Indien een contract dat nooit belastingvoordeel heeft opgeleverd
- Geen belasting als het contract op het ogenblik van de opvraging al meer dan acht jaar geleden was gesloten of als je een overlijdensdekking hebt genomen ten belope van minimum 130 % van de gestorte premies.
- Anders 30 % roerende voorheffing op een fictief rendement van jaarlijks 4,75 %.
Met een groepsverzekering opgebouwd met werkgeversbijdragen
Het percentage dat op de “gewaarborgde” spaarpot (dus zonder de winstdeelnemingen) wordt geheven, bedraagt 10% als je een volledige beroepsloopbaan achter de rug hebt (45 jaar, behalve voor bepaalde beroepen zoals piloot).

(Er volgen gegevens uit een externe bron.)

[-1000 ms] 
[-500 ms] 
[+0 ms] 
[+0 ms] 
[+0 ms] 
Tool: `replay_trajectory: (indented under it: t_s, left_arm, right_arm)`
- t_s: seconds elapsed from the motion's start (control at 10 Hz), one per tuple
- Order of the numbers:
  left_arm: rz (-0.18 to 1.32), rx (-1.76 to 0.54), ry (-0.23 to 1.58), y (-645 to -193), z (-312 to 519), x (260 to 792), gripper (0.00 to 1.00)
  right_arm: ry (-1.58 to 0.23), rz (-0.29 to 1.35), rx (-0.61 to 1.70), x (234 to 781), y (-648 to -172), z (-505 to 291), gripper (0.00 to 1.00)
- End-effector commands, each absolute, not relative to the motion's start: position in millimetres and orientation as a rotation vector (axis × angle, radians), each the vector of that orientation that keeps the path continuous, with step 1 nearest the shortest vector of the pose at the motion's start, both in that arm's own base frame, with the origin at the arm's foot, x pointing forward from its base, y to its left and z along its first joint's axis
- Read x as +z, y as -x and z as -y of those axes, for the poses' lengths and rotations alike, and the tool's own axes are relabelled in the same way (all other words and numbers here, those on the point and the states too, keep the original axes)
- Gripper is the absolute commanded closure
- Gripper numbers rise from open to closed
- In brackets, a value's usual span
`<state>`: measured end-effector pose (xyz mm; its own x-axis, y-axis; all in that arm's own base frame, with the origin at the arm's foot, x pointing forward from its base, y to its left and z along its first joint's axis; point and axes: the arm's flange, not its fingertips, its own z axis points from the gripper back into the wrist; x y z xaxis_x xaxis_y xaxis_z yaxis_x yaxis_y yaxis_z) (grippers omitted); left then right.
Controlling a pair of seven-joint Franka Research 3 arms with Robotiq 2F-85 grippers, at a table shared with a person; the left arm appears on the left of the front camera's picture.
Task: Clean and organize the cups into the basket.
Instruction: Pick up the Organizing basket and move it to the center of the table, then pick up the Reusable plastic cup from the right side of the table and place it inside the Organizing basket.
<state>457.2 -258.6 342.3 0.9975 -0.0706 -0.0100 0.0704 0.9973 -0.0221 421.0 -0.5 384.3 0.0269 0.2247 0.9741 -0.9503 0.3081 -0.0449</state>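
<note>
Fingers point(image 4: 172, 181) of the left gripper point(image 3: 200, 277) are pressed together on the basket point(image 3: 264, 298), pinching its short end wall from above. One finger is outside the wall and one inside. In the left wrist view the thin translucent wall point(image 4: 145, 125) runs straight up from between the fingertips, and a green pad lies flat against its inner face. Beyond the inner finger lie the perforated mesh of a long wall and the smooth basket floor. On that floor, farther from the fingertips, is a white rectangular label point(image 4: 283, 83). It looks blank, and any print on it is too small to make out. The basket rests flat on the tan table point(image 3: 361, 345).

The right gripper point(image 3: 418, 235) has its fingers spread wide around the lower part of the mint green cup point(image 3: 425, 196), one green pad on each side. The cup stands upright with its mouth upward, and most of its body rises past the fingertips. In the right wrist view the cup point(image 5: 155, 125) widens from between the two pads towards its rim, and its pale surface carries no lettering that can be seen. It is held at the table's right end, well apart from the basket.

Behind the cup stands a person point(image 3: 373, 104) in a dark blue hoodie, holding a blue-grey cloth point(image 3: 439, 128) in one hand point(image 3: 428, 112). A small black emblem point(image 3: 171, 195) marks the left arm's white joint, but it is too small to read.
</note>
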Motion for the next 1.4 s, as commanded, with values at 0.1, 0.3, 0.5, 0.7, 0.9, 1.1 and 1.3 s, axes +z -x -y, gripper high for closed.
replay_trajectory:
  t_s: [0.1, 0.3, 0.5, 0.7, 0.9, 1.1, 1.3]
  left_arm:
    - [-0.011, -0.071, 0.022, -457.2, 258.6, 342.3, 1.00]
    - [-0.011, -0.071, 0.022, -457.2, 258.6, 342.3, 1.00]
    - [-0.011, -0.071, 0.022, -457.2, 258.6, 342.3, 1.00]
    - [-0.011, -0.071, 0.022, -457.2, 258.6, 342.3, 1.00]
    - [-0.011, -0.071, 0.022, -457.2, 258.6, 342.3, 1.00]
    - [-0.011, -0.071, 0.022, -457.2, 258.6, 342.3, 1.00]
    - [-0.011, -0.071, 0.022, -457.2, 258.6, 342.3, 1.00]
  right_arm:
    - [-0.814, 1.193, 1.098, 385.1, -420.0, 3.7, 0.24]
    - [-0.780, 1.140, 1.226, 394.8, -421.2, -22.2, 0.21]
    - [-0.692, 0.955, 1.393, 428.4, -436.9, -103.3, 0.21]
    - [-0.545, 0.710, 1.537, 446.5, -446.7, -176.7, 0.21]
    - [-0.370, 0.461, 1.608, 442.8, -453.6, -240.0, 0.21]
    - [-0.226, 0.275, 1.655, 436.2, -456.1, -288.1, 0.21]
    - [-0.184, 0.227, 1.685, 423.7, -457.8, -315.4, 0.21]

De meeste gepensioneerden komen echter niet aan een volledige beroepsloopbaan. In dat geval verschilt het percentage volgens je leeftijd bij de opvraging:
- 60 jaar: 20 % indien vóór het wettelijke pensioen, en anders 16,5 %;
- 61 jaar: 18 % indien vóór het wettelijke pensioen, en anders 16,5 %;
- 62, 63 of 64 jaar: 16,5 %;
- vanaf 65 jaar: 10 % mits je effectief tot 65 jaar beroepsactief bent gebleven, en anders 16,5 %.
Daar komen nog andere taksen bovenop. Rekening houdend met 3,55 % RIZIV-bijdrage, 2 % solidariteitsbijdrage en bv. 7 % gemeentelijke opcentiemen wordt 20 %, 18 %, 16,5 % en 10 % resp. 25,75 %, 23,74 %, 22,23 % en 15,66 %. Op de winstdeelnemingen wordt alleen RIZIV- en solidariteitsbijdrage geheven.